Part 1: Creating a service availability script

We have already written service availability scripts to use with our Generic Script plugin. All you need to do is download the Python or Bash version and edit a few small configuration settings within the script and everything should work out of the box.

We recommend using the python version because python provides a better structure and is more readable.

If you are having problems with customizing the service availability script, or something is not clear, you can visit our Generic Script plugin docs for more information. You can also contact us at support@coscale.com and we will try to address any problems you might have.

Part 2: Creating an agent with a service availability script attached to it using the Generic Script plugin.

  1. Go to Datasources > Agent

  2. Create a new agent, or you can also edit an existing one that you might have. The process is the same.

    Create new agent screenshot
  3. We will only focus on configuring the necessary plugin for the agent. If you wish to read more extensive documentation on the whole process of configuring an agent please visit the agent docs. Generally the whole process should be straight-forward and self-explanatory.

    Now go to the Plugin step and add the Generic script plugin. A dialog will appear with the configuration steps for this plugin. What to fill in will be explained in the next step.

    Generic script screenshot
  4. Configuring the Generic script plugin is very easy. You only have to provide the path to the script that will run the service availability check. The path is the location to the script on your server.
    • Go to the script step.
    • Scroll down and click add another file.
    • Fill in the path to the script in the input box that appears and click Finish.
    Generic script walkthrough screenshot
  5. Continue through the steps and finish the agent configuration. Then download it and install it on your server(s).

    If you are editing an agent then the agent will update itself automatically after you finish the configuration. The auto-update procedure will require some minutes to complete so please be patient.

  6. Don't forget to deploy the service availability script to your server to the same path as provided in the configuration of the Generic script plugin.

    Generally you should only have one server running the Generic script plugin with the service availability script. This does mean that if your server goes down, your availability check will also not work anymore, so you should have some backup system in place for these situations.

Part 3: Waiting for the first run of the service availability script.

We have to wait until the script has been picked up by the agent and has run at least once. On the first run the agent will create the metrics in CoScale that have been defined in the service availability script.

If the metrics have not been created in CoScale you cannot continue creating alerts for them since they will not be available.

Part 4: Creating alerts for services that become unavailable.

  1. Go to Alerts > Manage

  2. Create a new notification scheme

    Create notification scheme screenshot
  3. Fill in the name and add the emails for the main recipients.

    The rest of the form is not required but it is worth considering if configuring the optional steps might be beneficial in your situation.

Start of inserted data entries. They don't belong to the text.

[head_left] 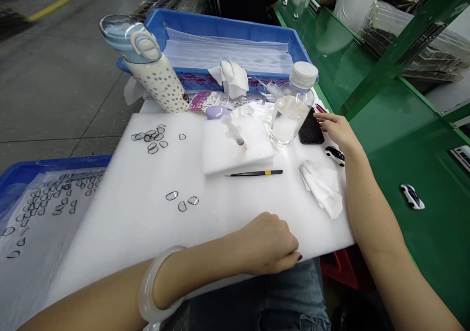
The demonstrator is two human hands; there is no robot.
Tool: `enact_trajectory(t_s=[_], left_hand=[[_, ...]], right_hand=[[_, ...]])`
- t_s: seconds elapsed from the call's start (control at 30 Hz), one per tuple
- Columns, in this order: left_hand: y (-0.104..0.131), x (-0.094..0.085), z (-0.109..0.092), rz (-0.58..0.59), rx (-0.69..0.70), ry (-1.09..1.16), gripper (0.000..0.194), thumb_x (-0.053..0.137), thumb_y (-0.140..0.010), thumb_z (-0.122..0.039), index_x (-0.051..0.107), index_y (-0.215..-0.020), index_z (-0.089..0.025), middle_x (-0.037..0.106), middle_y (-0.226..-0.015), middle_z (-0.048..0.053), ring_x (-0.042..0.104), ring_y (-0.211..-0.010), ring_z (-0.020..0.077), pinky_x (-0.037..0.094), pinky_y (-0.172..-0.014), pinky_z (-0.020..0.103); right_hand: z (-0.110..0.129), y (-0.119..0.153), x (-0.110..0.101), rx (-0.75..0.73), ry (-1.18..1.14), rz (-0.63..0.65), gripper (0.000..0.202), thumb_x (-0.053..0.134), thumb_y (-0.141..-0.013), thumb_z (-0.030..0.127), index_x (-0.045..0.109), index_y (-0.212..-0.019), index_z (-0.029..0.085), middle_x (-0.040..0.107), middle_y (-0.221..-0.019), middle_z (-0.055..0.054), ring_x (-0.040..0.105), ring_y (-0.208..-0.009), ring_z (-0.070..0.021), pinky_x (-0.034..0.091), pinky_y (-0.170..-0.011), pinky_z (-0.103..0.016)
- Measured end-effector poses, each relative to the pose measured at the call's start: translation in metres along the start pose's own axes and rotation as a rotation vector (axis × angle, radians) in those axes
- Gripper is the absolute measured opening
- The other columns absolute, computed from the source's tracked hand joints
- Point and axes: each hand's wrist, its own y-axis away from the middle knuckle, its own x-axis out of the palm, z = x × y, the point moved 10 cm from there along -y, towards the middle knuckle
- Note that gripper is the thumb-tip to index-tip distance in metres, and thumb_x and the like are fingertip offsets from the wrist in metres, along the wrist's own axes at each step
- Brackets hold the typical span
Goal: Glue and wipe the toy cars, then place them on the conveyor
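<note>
My left hand [270,245], a bangle on its wrist, rests curled at the near edge of a white foam board [125,213]; nothing shows in its fingers. Over at the right, my right hand [338,130] has its fingers stretched out at the edge of a dark phone [312,129]. Whether they touch it is hard to tell. Red pens [320,108] lie just beyond. Black-tipped tweezers [257,173] lie before a small foam block [235,154], which carries a syringe [233,131]. Thin black rings [182,205] lie loose on the board, with more rings [150,136] farther back.
A clear bottle [290,110] of liquid and a dotted tumbler [157,83] stand at the back before a blue crate [227,22]. Crumpled tissue [323,186] and a toy car [335,155] lie right. Another blue tray [55,162] holds rings. People sit beyond.
</note>
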Motion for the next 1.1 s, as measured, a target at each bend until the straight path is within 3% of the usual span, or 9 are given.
enact_trajectory(t_s=[0.13,0.33,0.53,0.67,0.77,0.97,1.1], left_hand=[[0.000,0.000,0.001,-0.025,0.011,0.007,0.037,0.058,-0.093,-0.033,0.058,-0.060,-0.016,0.058,-0.055,0.000,0.034,-0.044,0.0110,0.016,-0.046,0.030],[-0.001,0.000,0.001,-0.014,0.012,0.026,0.037,0.058,-0.093,-0.032,0.058,-0.059,-0.017,0.056,-0.054,0.000,0.032,-0.044,0.0114,0.016,-0.046,0.031],[0.000,0.002,0.001,0.051,-0.005,0.010,0.038,0.055,-0.095,-0.033,0.058,-0.061,-0.016,0.059,-0.057,0.000,0.028,-0.045,0.0108,0.017,-0.047,0.029],[0.000,0.001,0.001,0.046,-0.001,-0.005,0.037,0.055,-0.095,-0.034,0.061,-0.063,-0.017,0.060,-0.059,0.001,0.031,-0.046,0.0115,0.017,-0.048,0.030],[0.000,0.000,0.001,0.038,0.001,-0.001,0.037,0.055,-0.095,-0.033,0.060,-0.062,-0.017,0.060,-0.058,0.001,0.031,-0.046,0.0118,0.017,-0.047,0.031],[-0.001,-0.001,0.001,0.019,0.004,0.024,0.038,0.057,-0.093,-0.031,0.057,-0.059,-0.016,0.057,-0.055,0.000,0.029,-0.043,0.0104,0.016,-0.046,0.029],[0.000,-0.003,0.001,-0.047,0.024,0.033,0.038,0.059,-0.092,-0.031,0.053,-0.057,-0.016,0.054,-0.052,0.000,0.033,-0.043,0.0103,0.016,-0.046,0.029]], right_hand=[[0.001,0.004,-0.002,0.017,-0.047,0.026,0.053,0.053,-0.071,0.011,0.074,-0.119,0.021,0.072,-0.125,-0.008,0.062,-0.124,-0.0282,0.048,-0.110,-0.048],[0.007,0.014,0.006,-0.022,-0.173,0.244,0.066,0.062,-0.070,0.009,0.064,-0.134,0.024,0.068,-0.130,-0.008,0.058,-0.129,-0.0289,0.047,-0.111,-0.049],[0.011,0.014,0.009,-0.053,0.093,0.218,0.047,0.054,-0.080,0.017,0.074,-0.122,0.025,0.065,-0.137,-0.006,0.054,-0.132,-0.0300,0.038,-0.117,-0.050],[0.016,0.009,0.012,-0.111,0.213,0.174,0.048,0.051,-0.081,0.018,0.075,-0.122,0.022,0.059,-0.143,-0.008,0.051,-0.135,-0.0317,0.039,-0.117,-0.049],[0.011,0.008,0.010,-0.054,0.132,0.168,0.052,0.051,-0.081,0.019,0.072,-0.128,0.024,0.058,-0.146,-0.006,0.050,-0.137,-0.0318,0.040,-0.117,-0.050],[0.006,0.016,0.011,0.018,-0.093,0.288,0.078,0.057,-0.073,0.013,0.051,-0.150,0.027,0.059,-0.146,-0.004,0.051,-0.137,-0.0266,0.038,-0.119,-0.047],[0.007,0.018,0.011,0.031,-0.046,0.285,0.074,0.057,-0.075,0.013,0.054,-0.147,0.026,0.060,-0.145,-0.004,0.053,-0.135,-0.0271,0.038,-0.119,-0.048]])
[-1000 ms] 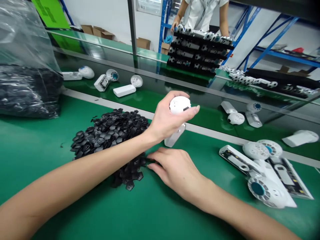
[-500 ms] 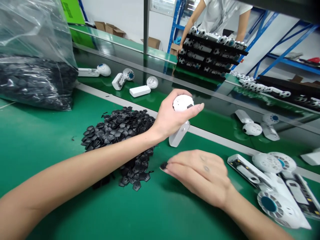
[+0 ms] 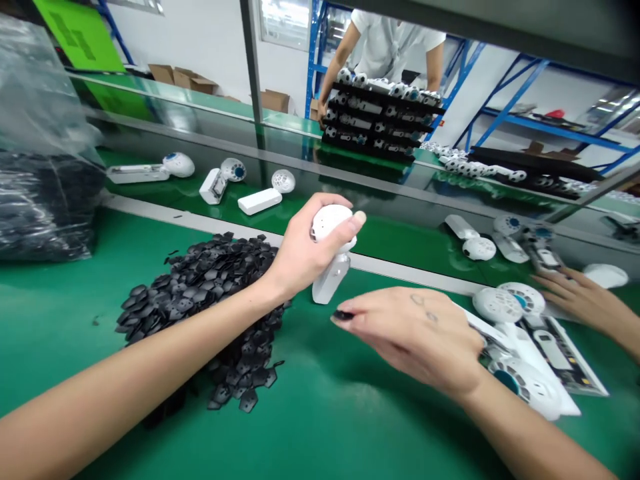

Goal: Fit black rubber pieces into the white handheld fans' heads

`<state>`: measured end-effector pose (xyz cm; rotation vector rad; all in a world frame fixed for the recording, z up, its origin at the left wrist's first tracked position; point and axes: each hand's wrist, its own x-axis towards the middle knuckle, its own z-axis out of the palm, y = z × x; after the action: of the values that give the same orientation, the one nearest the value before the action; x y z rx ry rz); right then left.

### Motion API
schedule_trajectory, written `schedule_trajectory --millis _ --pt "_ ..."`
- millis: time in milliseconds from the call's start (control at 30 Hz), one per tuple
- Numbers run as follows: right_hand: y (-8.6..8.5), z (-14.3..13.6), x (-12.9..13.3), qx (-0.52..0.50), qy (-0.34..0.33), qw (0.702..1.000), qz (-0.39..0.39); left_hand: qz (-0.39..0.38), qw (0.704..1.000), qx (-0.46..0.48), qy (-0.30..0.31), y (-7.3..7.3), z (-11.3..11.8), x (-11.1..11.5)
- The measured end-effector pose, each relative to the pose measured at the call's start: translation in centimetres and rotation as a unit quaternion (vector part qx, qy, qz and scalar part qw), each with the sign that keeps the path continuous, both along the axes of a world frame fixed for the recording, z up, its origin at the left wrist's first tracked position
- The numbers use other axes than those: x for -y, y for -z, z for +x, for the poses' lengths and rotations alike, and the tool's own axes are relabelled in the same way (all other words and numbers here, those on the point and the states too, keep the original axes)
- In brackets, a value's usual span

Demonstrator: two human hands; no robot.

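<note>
Black pieces [image 3: 197,287] heaped, white device [image 3: 329,219] in left hand [image 3: 303,250]

cardboard boxes [image 3: 193,81] — by white wall [image 3: 210,33] | blue rack [image 3: 555,127] — red item [image 3: 555,114] on it | green panel [image 3: 80,40], upper left

Head-worn view, facing forward and down, wearer's hands [image 3: 417,330] close ahead

Bare left hand [image 3: 303,250] curled in grip, thumb [image 3: 350,229] extended; bare left forearm [image 3: 150,370] angled from lower left. Bare right hand [image 3: 417,330] back upward, fingertips [image 3: 357,307] pinched.
</note>
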<state>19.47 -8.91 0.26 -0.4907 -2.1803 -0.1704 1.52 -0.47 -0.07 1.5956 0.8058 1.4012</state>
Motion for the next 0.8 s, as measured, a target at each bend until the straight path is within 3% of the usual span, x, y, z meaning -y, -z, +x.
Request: schedule_trajectory --millis 100,233,300,400,467,533,633,800 --pt "-0.2 -0.3 -0.8 -0.064 0.075 0.995 -0.014 -0.002 1.0 -0.008 -0.009 0.4 -0.3 -0.5" --pt "-0.7 -0.6 -1.5 -0.17 0.079 0.977 -0.102 -0.002 0.999 -0.008 0.036 0.6 -0.9 -1.1" --pt "-0.6 -0.7 -1.8 -0.255 0.071 0.944 -0.199 0.02 0.998 -0.039 0.036 0.3 -1.0 -1.2" --pt "-0.2 -1.0 -2.3 -0.365 0.03 0.863 -0.349 0.047 0.997 -0.062 -0.02 -0.3 -0.7 -1.0" --pt "-0.2 -1.0 -2.6 -0.409 -0.001 0.816 -0.408 -0.016 0.999 -0.006 -0.042 -0.8 -0.3 -0.7" --pt "-0.3 -1.0 -2.9 -0.42 -0.015 0.795 -0.438 -0.125 0.989 0.062 -0.039 -1.2 0.1 -0.2" --pt "-0.5 -0.9 -2.9 -0.397 -0.013 0.802 -0.447 -0.221 0.971 0.087 -0.028 -1.9 0.6 0.7" --pt "-0.4 -0.9 -2.9 -0.336 0.031 0.845 -0.414 -0.264 0.961 0.08 -0.001 -2.4 1.0 2.2"
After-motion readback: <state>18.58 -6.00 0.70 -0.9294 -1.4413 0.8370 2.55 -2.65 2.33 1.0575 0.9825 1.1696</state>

    Alert schema screenshot
  4. Now you will see a new alert block. Continue by clicking on the add new alert button.

    Add alert screenshot
  5. Configure this new alert
    • Select alert type: Static
    • Add alert screenshot
    • Select Server Metric. The Generic Script plugin only pushes server metrics
    • Add alert screenshot
    • Configure alert rule
      • Choose the correct metric in the first select box. Look for the same name as you provided in the script.
      • Set the value to not equal to 0. (0 means service available, anything else means service not available)
      • Set the period between 120s and 180s to avoid too many false positives.
      • Auto resolving is turned on by default and we recommend to leave it on.
      • Add alert screenshot
    • Give your alert a name
    • Add alert screenshot
    • Click on Finish and your new alert will be active.
    • Add alert screenshot
  6. Repeat the process of creating an alert for each service for which you wish to receive alerts when it becomes unavailable.